Woman Scientist of the Month: Jocelyn Bell Burnell (02/2019)

In regular intervals, EPWS interviews a distinguished woman scientist in 10 questions.

In this section, we are interviewing European women of various ages and disciplines, recognized by the scientific community for their achievements, who are also concerned by the gender-equality goals of EPWS. They are true role models and a source of inspiration for the future for other women scientists.

Read all the Interviews here

This month EPWS is proud to give the floor to Prof. Jocelyn Bell Burnell. Professor Bell Burnell is an outstanding British astrophysicist.

Professor Bell Burnell is an outstanding British astrophysicist. She was awarded the “Special Breakthrough Prize In Fundamental Physics” in September 2018 for her discovery of pulsars. She gave the whole of the £2.3m prize money to help women, ethnic minority, and refugee students become physics researchers.


Oxford University website: www.ox.ac.uk


EPWS: What made you want to go to science? How did you decide to choose your discipline and your particular field of research? Did you have an inspiring model (parent, relative, teacher, literature etc.)?

When I entered secondary school (age 12) my parents promised me I’d get to do science. So I was disappointed that, without discussion, the boys went to science class but the girls were sent to cookery and needlework! My parents told the school I had to do science, and indeed ultimately there were three girls as well as all the boys in my science class.

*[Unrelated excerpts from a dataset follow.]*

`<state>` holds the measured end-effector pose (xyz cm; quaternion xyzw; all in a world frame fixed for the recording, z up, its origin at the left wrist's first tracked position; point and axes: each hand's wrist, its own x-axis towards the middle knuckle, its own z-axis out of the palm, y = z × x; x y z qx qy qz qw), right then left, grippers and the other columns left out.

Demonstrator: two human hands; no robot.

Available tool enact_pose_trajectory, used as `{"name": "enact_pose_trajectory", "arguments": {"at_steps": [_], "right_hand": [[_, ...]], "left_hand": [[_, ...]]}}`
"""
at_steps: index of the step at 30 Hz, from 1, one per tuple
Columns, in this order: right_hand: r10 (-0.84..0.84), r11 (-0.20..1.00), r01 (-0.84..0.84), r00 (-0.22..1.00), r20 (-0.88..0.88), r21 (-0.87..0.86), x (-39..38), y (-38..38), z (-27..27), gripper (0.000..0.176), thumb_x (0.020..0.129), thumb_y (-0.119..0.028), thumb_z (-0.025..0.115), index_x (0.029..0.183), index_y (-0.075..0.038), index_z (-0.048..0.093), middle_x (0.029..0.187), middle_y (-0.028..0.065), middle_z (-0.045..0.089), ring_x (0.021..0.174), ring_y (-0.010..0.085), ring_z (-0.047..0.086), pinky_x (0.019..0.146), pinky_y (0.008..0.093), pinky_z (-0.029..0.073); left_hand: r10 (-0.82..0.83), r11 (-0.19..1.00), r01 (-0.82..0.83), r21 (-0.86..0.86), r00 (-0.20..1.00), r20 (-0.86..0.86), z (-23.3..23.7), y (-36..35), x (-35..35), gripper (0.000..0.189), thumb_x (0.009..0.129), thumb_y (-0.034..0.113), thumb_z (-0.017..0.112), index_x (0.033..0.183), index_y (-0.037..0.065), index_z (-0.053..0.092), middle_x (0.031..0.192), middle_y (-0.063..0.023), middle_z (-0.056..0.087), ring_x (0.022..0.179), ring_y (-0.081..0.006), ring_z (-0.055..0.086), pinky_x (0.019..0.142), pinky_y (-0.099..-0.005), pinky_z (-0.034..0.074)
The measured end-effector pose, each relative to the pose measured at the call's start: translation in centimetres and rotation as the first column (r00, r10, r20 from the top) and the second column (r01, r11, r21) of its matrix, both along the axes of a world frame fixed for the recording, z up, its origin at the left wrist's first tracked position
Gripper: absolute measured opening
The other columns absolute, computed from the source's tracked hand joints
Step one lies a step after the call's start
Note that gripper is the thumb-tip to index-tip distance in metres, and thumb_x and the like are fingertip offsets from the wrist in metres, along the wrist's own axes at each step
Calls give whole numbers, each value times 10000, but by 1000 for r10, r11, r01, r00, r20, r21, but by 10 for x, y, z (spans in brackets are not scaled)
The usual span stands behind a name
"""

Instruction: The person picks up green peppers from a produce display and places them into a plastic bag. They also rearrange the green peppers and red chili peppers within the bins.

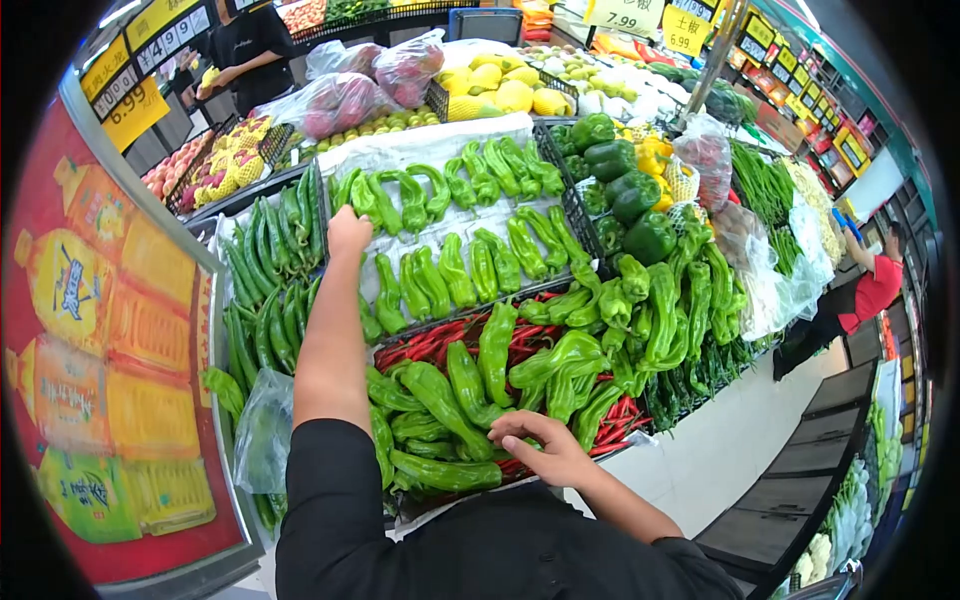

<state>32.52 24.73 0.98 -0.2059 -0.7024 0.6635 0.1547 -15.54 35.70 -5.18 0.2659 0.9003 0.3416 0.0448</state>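
Note:
My left hand [350, 232] reaches far out to the left end of a crate lined with white cloth [450, 226]. Its fingers look closed, and whatever they hold is hidden behind the hand. Long green peppers [412, 202] lie in two rows on the cloth, the upper row beginning right beside that hand. Close to my body, my right hand [543, 447] hovers at a loose pile of green peppers [440, 400], fingers apart and thumb spread, with nothing in it. Red chilies [430, 345] show beneath and between the piled peppers.
Darker green chilies [262, 245] fill the left crate, beside a drink advertisement panel [120, 350]. Green bell peppers [635, 197] and plastic bags [765, 265] lie to the right. Lemon-yellow fruit [513, 95] sits behind. One person [250, 60] stands back left, another [850, 295] at right.

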Motion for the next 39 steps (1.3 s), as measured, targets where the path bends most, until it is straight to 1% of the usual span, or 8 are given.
{"name": "enact_pose_trajectory", "arguments": {"at_steps": [2, 8, 14, 16, 20, 22, 30, 39], "right_hand": [[1, 1000, -1, 1000, -7, -6, -1, 1, 2, 262, 1007, -122, 611, 1236, 3, 623, 1118, 82, 693, 1022, 162, 649, 917, 329, 514], [-23, 999, 23, 1000, 3, -30, -1, 1, -1, 257, 1002, -111, 618, 1230, 6, 628, 1124, 82, 694, 1041, 163, 654, 922, 329, 513], [-39, 995, 40, 999, 12, -95, -3, 0, 4, 216, 984, -34, 607, 1191, 23, 625, 1140, 99, 675, 1072, 175, 655, 945, 326, 508], [-45, 991, 40, 998, -33, -128, -6, -1, 10, 209, 984, -12, 589, 1186, 29, 615, 1139, 98, 661, 1076, 177, 640, 958, 327, 500], [-17, 996, 11, 997, -69, -86, -6, -4, 21, 237, 983, 8, 570, 1216, 32, 598, 1131, 94, 662, 1056, 171, 628, 953, 328, 495], [-2, 998, -3, 996, -91, -59, -5, -6, 21, 243, 981, 9, 570, 1222, 33, 595, 1134, 104, 660, 1048, 180, 638, 957, 336, 499], [75, 997, -75, 992, -101, 8, -9, -20, 26, 234, 968, 11, 582, 1199, 39, 611, 1125, 112, 657, 1037, 187, 650, 926, 326, 511], [20, 994, -32, 993, -118, -102, 11, -19, 30, 242, 1009, -18, 550, 1242, 27, 597, 1143, 97, 679, 1085, 168, 648, 964, 319, 514]], "left_hand": [[-9, 992, -26, 125, 961, 276, -7, 0, -8, 244, 910, 176, 710, 1001, -38, 634, 922, -215, 727, 733, -302, 759, 675, -409, 596], [6, 986, -39, 161, 980, 200, -21, 0, -18, 260, 918, 151, 700, 973, -60, 560, 802, -194, 720, 583, -245, 729, 558, -362, 593], [-152, 976, 162, 145, 985, -78, 14, -35, 6, 426, 882, 284, 756, 1101, -32, 574, 923, -178, 720, 715, -277, 738, 727, -426, 578], [-345, 917, 278, 286, 913, 219, 74, -84, 42, 416, 886, 298, 733, 1129, -13, 602, 949, -245, 722, 795, -341, 743, 808, -433, 573], [-143, 922, 146, 358, 989, -35, 123, -214, 44, 323, 912, 292, 688, 1103, 35, 647, 951, -188, 741, 953, -318, 729, 808, -430, 566], [14, 988, 37, 152, 946, -324, 129, -285, 37, 292, 923, 288, 653, 1108, 61, 652, 937, -180, 738, 946, -367, 718, 816, -444, 568], [-16, 771, -155, -618, 965, -262, 90, -356, 57, 459, 913, 337, 675, 1308, 156, 525, 1059, -221, 706, 1043, -397, 680, 859, -531, 548], [80, 886, -294, -357, 858, -507, 115, -362, 60, 331, 914, 276, 624, 1237, 205, 606, 968, -210, 704, 813, -421, 701, 697, -522, 569]]}}
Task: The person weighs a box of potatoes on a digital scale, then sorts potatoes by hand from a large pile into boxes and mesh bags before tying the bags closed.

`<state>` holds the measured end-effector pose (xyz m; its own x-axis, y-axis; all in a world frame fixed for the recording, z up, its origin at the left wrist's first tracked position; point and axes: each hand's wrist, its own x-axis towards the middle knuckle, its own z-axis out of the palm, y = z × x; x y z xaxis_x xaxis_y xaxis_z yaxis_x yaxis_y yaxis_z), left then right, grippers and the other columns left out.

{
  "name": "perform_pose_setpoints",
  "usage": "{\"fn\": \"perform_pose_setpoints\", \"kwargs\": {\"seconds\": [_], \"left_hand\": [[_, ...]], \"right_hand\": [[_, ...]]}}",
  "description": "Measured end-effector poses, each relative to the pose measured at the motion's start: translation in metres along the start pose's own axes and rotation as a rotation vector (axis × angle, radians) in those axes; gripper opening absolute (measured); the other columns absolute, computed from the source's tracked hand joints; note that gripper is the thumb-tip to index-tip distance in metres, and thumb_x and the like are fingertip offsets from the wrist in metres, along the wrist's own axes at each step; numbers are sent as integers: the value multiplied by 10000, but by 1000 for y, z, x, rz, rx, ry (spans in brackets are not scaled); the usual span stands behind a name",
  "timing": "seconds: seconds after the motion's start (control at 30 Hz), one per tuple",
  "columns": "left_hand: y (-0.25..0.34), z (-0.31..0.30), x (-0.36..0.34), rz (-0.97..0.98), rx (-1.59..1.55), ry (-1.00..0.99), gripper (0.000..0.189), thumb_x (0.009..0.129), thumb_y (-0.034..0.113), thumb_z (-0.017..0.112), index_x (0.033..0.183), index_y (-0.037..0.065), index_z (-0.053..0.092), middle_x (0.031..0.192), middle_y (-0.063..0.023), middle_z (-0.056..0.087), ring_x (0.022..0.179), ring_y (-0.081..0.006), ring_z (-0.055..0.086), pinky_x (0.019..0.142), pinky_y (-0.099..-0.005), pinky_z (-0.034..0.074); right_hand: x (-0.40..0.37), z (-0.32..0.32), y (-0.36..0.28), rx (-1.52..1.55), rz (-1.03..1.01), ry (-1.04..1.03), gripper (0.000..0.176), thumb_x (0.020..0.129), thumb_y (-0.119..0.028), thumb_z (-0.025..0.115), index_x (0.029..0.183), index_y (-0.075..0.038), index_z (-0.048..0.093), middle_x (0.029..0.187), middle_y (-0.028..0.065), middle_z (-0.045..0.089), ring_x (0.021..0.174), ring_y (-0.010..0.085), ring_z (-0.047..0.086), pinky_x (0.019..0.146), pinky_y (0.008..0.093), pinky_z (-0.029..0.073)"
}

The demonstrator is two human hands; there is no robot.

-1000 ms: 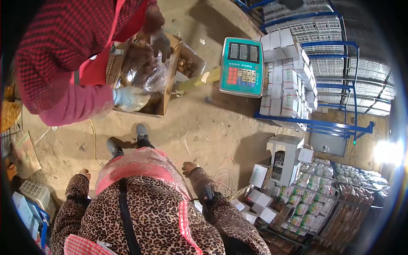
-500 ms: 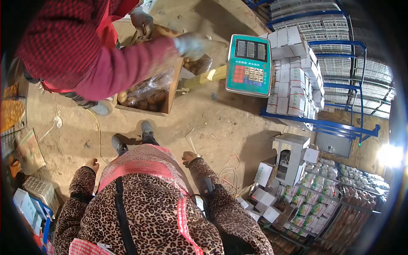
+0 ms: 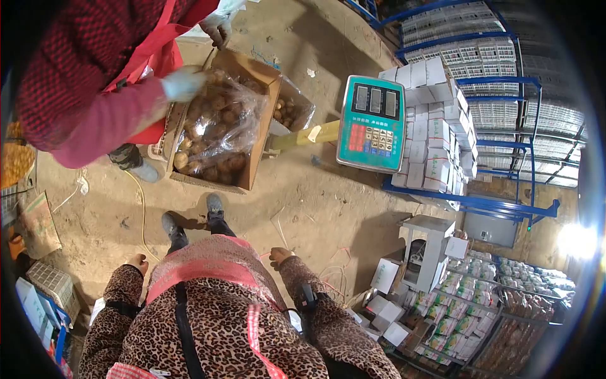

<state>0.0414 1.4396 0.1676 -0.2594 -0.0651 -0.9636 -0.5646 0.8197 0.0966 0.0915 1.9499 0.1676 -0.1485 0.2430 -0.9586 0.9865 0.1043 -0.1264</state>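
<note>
My left hand (image 3: 137, 262) hangs beside my apron at the left, fingers loosely apart and holding nothing. On the other side my right hand (image 3: 279, 255) also hangs free, its fingers slightly bent and apart, above the bare floor. Neither touches anything. In front of my feet stands a cardboard box (image 3: 260, 146) lined with clear plastic (image 3: 243, 117). It holds round brown produce (image 3: 218, 165) that looks like potatoes. A co-worker's gloved hand (image 3: 183, 84), blurred, is over the box's left side; their other hand (image 3: 218, 30) is at its far end.
A teal scale display (image 3: 371, 124) stands right of the box on a yellowish post (image 3: 303, 137). Stacked white boxes (image 3: 435, 136) sit on a blue rack (image 3: 480, 203). A cable (image 3: 144, 215) lies on the floor at the left. Packed goods (image 3: 464, 303) fill shelves at lower right.
The co-worker's gloved arm has swung left, from beyond the box's right edge to over its left side, uncovering the produce and plastic. My hands hang much as before.
</note>
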Motion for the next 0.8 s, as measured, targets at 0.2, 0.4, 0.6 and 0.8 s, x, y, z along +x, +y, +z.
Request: {"fn": "perform_pose_setpoints", "kwargs": {"seconds": [0.2,0.4,0.6,0.8], "left_hand": [[-16,11,35,92,92,56,431,889,248,503,1271,47,496,1038,-183,645,862,-246,651,777,-339,504],[-16,12,36,55,85,18,440,879,201,505,1294,55,481,1120,-183,621,946,-251,641,839,-331,496],[-37,32,63,143,94,-52,349,861,99,517,1200,34,568,1057,-193,649,973,-254,639,840,-337,505],[-35,33,63,109,87,-91,246,871,62,501,1070,27,640,902,-164,690,836,-234,676,758,-336,536]], "right_hand": [[6,0,-11,12,-26,-34,459,872,-304,558,1251,-48,520,1039,95,598,733,169,591,617,295,494],[-4,-1,-21,21,-22,-7,457,868,-323,581,1220,-35,541,991,88,606,697,154,579,585,283,489],[0,0,-3,57,12,14,425,872,-306,588,1203,-42,551,970,92,622,678,148,585,568,274,491],[-3,9,1,40,51,-4,419,876,-304,586,1196,-35,551,961,96,625,656,147,578,546,270,479]]}}
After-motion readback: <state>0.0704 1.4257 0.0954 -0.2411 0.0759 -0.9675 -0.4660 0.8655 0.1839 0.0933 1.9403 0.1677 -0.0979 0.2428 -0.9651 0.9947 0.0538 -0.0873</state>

We did physics in the first term and I came top of the class; next term was chemistry which was OK and the third term we did biology which I found boring. I continued to be good at physics (and maths) throughout my school career and since it looked as if I would do a physics degree I began to think what kind of physics I would do ultimately. My father brought home some astronomy books from the public library and I read those and decided I would be an astronomer. Then I realized that doing astronomy involved working all night, and I knew that I needed my sleep so could not do that. Ultimately I heard about radio astronomy (which is done day and night) and decided that would be my aim. So I left school knowing I wanted to be a radio astronomer.


EPWS: What do you work on? How important is your research topic for science development or society?

I am now age 75, (supposed to be) retired, and no longer research active. However through being a Visiting Professor in Oxford I keep up (I believe) with developments in the field of pulsars and of transients. Since I do a lot of public outreach lectures and afterwards can get questions on any branch of astrophysics, I have to broadly keep up with the whole field.


EPWS: What is your greatest success as a researcher (and as a teacher if you teach), the one you are most proud of?

The discovery of the first four pulsars.


Could you share the memory of a great personal satisfaction during your research career with us?

Later I worked in X-ray astronomy and, on behalf of my lab, was in charge of the observing programme and the data from the Ariel V satellite. It was a hugely successful satellite, with many new discoveries (many of which came in on a Friday afternoon, I recall!).


EPWS: In which country/countries have you been doing research?

The UK, with a short period in Princeton, USA.


EPWS: What is your agenda for the coming months?

To survive the tidal wave of emails, requests and invitations that have come in the wake of the Breakthrough Prize.


EPWS: Did you meet barriers (personal/social/structural) during your career as a scientific researcher? Did you benefit from mentoring?

No mentors, no mentoring.

Yes, many, many barriers, obstructions, steep hills! Starting with heckling as the lone female in the undergraduate physics class, through to issues with organisations which hadn’t considered married women or mothers in setting up their structures, to those which considered the male career the norm and couldn’t envisage any other career pattern.


EPWS: What is the situation of gender equality in your working field? In the countries where you have been working, were there gender equalities policies and did you experience their effects? What do you suggest for a better implementation of gender equality in science?

Women are seriously underrepresented in my field. I am too old to have experienced gender equality policies, but I did help create some, through founding the Athena SWAN programme with a few other senior women in science. This is now a big programme in the UK, has extended beyond the Sciences to Arts, Humanities etc. and been exported to Ireland, Australia and Canada.


EPWS: Did you experience networking between women scientists? Can you comment your answer and explain why yes or not?

I created networking opportunities for other (often younger) women scientists.